Once the Comic Relief fund-raising is over, he will head for Hollywood and the Oscar ceremonies, where Four Weddings is up against Tarantino's Pulp Fiction, which pipped him for the Golden Globes. Curtis talks enthusiastically about Tarantino's movie, saying, surprisingly, that he thought it similar to Four Weddings. "It was funny and you got to know each character for a while and then moved on, which is what I tried to do. I wouldn't see Reservoir Dogs because I hate violence. But Pulp Fiction was different. John Travolta doesn't really die because he comes back."

It's taken an hour of stops and starts, but Richard Curtis is now chatting animatedly and entertainingly.

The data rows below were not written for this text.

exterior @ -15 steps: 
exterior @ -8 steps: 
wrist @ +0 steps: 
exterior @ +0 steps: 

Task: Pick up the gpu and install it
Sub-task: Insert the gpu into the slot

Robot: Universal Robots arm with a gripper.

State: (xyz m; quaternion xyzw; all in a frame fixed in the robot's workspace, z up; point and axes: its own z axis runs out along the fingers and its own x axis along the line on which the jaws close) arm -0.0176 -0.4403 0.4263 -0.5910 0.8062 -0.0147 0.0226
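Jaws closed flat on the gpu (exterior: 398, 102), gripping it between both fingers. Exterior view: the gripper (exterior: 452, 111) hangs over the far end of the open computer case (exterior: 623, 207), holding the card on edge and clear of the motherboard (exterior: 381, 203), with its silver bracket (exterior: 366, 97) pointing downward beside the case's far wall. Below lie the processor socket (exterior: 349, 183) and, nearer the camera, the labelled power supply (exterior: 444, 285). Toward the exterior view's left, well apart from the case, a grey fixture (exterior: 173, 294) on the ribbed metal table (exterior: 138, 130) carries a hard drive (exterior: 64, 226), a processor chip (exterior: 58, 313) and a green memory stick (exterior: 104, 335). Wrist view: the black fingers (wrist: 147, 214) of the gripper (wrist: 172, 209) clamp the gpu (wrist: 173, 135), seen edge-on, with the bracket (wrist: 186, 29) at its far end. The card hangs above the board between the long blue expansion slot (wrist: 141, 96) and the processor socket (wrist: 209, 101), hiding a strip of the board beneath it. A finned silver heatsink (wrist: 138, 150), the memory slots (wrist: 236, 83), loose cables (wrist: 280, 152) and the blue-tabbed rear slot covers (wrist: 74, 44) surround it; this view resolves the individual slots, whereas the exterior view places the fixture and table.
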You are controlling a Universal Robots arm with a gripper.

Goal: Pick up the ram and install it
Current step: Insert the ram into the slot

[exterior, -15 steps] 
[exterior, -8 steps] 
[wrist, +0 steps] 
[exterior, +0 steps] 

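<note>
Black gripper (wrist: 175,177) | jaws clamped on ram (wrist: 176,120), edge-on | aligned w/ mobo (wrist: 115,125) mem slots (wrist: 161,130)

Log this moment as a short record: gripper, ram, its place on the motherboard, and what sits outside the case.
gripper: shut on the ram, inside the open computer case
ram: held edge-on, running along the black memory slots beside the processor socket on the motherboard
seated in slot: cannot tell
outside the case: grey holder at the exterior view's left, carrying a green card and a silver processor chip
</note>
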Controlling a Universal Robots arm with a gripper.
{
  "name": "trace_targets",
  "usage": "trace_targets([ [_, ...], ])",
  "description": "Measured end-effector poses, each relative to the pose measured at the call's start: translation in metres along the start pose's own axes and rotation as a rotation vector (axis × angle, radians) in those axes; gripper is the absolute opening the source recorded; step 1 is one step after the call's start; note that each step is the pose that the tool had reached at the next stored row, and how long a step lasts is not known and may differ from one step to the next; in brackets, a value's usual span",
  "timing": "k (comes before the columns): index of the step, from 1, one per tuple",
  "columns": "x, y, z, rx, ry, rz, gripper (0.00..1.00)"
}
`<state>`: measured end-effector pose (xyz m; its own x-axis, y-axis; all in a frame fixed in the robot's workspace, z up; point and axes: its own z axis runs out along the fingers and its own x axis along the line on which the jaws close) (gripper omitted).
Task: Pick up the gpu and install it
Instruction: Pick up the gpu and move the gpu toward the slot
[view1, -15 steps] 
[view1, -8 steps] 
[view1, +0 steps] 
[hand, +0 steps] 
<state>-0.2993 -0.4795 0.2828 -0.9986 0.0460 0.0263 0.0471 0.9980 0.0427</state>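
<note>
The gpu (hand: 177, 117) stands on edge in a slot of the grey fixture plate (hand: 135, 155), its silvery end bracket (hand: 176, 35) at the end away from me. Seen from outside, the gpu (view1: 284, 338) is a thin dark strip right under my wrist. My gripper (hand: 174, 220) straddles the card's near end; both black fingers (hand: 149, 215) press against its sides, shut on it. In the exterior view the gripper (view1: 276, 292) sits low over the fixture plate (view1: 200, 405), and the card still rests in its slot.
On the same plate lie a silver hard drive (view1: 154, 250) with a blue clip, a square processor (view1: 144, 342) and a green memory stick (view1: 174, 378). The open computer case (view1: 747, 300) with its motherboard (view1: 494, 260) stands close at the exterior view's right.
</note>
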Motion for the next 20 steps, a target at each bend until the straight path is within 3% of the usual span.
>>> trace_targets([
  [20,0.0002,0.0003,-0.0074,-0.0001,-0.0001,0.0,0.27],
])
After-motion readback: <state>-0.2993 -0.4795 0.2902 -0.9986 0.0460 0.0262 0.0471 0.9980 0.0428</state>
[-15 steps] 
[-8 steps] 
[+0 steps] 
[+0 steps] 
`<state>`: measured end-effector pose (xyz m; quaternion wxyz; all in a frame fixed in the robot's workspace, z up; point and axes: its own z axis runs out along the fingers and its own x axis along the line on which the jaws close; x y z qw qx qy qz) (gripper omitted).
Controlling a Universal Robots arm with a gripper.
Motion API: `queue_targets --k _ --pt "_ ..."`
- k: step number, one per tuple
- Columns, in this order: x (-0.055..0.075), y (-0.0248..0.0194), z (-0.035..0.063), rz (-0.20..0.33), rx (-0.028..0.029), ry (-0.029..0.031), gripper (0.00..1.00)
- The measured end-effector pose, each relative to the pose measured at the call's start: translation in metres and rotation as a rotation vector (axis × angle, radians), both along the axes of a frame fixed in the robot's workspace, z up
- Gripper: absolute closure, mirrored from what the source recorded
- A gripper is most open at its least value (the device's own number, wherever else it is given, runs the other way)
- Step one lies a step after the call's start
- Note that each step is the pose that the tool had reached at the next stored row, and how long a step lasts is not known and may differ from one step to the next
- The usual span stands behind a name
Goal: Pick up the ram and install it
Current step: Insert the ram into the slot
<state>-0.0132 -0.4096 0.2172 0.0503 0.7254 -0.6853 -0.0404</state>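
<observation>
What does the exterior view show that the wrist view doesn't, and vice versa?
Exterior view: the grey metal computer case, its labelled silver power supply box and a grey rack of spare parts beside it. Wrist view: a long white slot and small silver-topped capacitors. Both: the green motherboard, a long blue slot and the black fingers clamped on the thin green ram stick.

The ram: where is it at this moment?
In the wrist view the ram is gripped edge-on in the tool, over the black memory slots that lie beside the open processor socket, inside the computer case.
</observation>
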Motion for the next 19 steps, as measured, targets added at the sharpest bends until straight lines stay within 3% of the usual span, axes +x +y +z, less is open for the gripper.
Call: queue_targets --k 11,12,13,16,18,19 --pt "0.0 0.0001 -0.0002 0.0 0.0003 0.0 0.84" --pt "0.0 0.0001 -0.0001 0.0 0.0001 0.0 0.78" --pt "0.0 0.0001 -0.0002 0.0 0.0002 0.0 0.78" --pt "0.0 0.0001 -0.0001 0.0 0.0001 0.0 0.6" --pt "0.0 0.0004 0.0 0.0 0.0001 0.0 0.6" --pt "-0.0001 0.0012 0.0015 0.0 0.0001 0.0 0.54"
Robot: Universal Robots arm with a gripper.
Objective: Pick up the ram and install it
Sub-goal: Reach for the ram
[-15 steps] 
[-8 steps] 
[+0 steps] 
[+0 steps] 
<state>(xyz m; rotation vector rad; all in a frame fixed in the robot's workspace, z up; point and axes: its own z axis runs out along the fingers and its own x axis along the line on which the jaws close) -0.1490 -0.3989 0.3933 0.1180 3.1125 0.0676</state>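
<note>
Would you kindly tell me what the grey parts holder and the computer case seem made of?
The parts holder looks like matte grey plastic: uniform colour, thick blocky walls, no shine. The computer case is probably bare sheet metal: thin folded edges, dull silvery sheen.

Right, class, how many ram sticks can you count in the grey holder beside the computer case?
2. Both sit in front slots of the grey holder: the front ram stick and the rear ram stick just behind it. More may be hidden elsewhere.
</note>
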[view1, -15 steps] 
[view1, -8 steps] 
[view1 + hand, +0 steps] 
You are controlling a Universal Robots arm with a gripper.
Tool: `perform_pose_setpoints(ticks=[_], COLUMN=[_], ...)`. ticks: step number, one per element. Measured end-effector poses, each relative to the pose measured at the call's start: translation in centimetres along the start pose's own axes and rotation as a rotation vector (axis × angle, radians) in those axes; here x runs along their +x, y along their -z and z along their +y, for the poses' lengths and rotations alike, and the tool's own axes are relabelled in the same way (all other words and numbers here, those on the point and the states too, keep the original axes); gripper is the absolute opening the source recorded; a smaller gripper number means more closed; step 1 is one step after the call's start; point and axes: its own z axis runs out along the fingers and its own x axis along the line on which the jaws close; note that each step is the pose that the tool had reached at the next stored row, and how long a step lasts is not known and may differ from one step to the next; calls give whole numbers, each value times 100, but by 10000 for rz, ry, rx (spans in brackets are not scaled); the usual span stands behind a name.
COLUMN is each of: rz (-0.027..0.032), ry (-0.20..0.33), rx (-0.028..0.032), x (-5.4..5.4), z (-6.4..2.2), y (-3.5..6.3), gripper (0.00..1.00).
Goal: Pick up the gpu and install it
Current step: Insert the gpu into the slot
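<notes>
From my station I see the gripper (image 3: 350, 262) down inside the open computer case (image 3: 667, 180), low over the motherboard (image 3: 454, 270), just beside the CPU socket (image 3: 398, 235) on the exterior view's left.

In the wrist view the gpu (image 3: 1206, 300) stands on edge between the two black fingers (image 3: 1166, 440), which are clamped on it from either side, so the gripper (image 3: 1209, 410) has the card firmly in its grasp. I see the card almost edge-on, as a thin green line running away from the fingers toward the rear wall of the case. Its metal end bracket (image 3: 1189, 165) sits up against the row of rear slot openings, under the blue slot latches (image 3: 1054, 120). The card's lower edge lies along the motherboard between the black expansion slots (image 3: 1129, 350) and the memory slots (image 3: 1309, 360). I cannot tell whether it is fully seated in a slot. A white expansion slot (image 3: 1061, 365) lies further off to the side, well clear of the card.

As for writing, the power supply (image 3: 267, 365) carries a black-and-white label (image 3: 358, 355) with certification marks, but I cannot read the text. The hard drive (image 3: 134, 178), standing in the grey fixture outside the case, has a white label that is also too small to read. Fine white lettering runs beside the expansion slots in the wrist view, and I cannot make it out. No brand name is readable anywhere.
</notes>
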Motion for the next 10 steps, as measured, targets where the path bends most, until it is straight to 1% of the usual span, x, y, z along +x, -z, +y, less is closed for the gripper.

I chance my arm again with that deeply personal question of whether he is thrilled by the Oscar nomination.

"Oh, look, of course I'm delighted. But I feel it's like one of those bullfighting posters, do you remember?, which has your name on in the middle of all the real stars. This fax comes from Hollywood, and it lists Paul Newman and Tom Hanks and me, and you think it must be a mistake. But either way I can't lose. If I don't win I don't have to make a speech. It is terrifying to think of having to make a speech."

And his antipathy to interviews? "It's over-sensitivity, I suppose. You have delicate working relationships with people. I wouldn't want the people involved in Comic Relief to think I'm trying to take any credit because the credit is theirs. And then there are the inaccuracies. When I read that snide remark about Emma Thompson I got depressed for days afterwards."